# ACTIVITY
Every line from the start of the listing below through the line that contains "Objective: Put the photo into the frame" is to be reproduced word for word.

# GIVEN RECORDS
• • • • • • •
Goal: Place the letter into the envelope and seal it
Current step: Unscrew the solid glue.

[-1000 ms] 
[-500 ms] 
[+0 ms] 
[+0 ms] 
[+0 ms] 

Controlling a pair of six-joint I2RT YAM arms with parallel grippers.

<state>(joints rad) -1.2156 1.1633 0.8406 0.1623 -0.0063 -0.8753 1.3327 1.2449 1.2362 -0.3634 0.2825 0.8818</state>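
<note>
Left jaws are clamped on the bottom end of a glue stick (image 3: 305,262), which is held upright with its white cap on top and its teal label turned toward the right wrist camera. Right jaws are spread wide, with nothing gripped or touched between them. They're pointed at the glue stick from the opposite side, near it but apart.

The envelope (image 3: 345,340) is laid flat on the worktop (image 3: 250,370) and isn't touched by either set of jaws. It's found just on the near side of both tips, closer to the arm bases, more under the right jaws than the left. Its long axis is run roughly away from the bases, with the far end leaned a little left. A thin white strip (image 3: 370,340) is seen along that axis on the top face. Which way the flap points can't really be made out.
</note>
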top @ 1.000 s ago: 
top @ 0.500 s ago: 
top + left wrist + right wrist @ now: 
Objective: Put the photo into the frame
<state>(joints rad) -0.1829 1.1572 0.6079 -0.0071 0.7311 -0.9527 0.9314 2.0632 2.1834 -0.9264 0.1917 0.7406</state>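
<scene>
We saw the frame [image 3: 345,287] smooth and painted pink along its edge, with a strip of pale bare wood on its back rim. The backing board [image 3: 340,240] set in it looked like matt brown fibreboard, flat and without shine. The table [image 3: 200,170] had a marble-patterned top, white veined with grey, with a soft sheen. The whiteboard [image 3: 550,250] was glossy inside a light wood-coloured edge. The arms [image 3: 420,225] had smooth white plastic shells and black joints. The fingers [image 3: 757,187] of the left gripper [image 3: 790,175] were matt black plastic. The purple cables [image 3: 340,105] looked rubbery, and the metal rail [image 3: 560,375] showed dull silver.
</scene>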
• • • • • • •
# SOLUTION FOR THIS TASK
Goal: Place the letter into the envelope and seal it
Current step: Unscrew the solid glue.

[-1000 ms] 
[-500 ms] 
[+0 ms] 
[+0 ms] 
[+0 ms] 

Controlling a pair of six-joint I2RT YAM arms with parallel grippers.

<state>(joints rad) -1.2156 1.1633 0.8406 0.1623 -0.0063 -0.8753 1.3327 1.2449 1.2362 -0.3634 0.2825 0.8818</state>
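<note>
Left jaws are clamped on the bottom end of a glue stick (image 3: 305,262), which is held upright with its white cap on top and its teal label turned toward the right wrist camera. Right jaws are spread wide, with nothing gripped or touched between them. They're pointed at the glue stick from the opposite side, near it but apart.

The envelope (image 3: 345,340) is laid flat on the worktop (image 3: 250,370) and isn't touched by either set of jaws. It's found just on the near side of both tips, closer to the arm bases, more under the right jaws than the left. Its long axis is run roughly away from the bases, with the far end leaned a little left. A thin white strip (image 3: 370,340) is seen along that axis on the top face. Which way the flap points can't really be made out.
</note>
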top @ 1.000 s ago: 
top @ 0.500 s ago: 
top + left wrist + right wrist @ now: 
Objective: Put the photo into the frame

The answer given is complete.